Throughout “Lemonade,” there are numerous references to not only Oshun, but also the Iyami. In the visual album, Beyonce emerges from a door in a rush of water and is dressed in yellow. Yellow is Oshun's color representative of the sweetness of honey and the glimmer of brass. 


 Beyonce is  smiling as she smashes windows, pipes, and signs. She has been betrayed, excluded, devalued and disrespected by her husband. The family and by extension the world reams in the chaos that ensues.

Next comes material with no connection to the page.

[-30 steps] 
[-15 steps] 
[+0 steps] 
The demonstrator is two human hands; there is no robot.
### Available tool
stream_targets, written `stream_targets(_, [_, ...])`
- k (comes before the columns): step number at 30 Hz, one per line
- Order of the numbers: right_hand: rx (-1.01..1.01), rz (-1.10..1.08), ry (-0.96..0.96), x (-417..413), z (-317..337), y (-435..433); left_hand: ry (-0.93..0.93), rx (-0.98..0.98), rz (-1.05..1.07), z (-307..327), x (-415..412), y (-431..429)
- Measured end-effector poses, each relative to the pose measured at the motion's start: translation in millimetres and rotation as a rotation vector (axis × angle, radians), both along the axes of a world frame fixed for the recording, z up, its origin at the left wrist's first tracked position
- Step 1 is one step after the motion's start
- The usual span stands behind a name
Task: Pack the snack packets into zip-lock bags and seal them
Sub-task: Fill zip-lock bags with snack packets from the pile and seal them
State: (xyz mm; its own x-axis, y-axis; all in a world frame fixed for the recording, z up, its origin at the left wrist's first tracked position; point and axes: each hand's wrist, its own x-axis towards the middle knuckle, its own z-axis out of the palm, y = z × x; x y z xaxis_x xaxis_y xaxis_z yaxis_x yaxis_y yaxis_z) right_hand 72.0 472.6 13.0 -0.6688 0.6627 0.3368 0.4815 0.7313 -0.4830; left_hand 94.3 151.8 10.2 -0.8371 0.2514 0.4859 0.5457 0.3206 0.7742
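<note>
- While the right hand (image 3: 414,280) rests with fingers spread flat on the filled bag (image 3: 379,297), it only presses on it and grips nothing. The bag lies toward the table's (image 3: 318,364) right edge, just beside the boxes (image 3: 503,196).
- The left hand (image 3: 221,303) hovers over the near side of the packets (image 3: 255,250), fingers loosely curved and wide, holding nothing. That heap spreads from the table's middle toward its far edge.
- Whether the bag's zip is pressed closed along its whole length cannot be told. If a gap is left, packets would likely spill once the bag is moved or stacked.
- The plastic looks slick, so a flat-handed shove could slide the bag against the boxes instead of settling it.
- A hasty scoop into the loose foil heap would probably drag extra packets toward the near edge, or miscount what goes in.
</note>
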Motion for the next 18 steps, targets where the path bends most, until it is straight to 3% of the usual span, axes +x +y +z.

The visual album also includes the mothers of Trayvon Martin and Mike Brown, two women who have faced unimaginable loss, pain, and sadness. Their pain and their narratives as well as the narratives of the countless other black mothers—our mothers—have  been ignored, disregarded and dismissed. They have been told through the injustices of our legal system that the lives of their children as well as their pain as mothers don't matter. Such is the dilemma of the Black woman. As stated by Malcolm X (who is quoted in “Lemonade”), no one in America today is as disrespected as the Black woman. This is an unfortunate reality faced by Black women in the Americas, both within and outside of the Black community. Their beauty, strength, intelligence, and essential value to our society are constantly disregarded. They face continuous disrespect not only from society as a whole, but also from some Black men who unabashedly spit some of the most vile and hateful vitriol at women—women who are our own sisters and our own mothers.

Oshun as well as Oya, Yemoja, Oba, Iya Mapo, and the countless other female Orisha represent the power of the feminine forces of the universe as embodied in women, as embodied in Black women. To me, Beyonce’s visual album is a visual ode to the Black Woman, her power, her pain, and society's need to respect and to include her.


It is about the chaos that ensues when she has been denigrated and the prosperity that comes only from her inclusion, reconciliation, and healing. I am not a Beyonce fanatic, however, I can appreciate the symbolism artfully used in this work. She may not be the first artist to explore these issues of Blackness and womanhood, by any means. However, she explores these issues and gets us thinking at a very important time. I hope at this very crucial time in history, we begin to question and explore this issues of identity, history, and social activism by giving attention to all artists, listening to their social messages, and pondering these issues ourselves.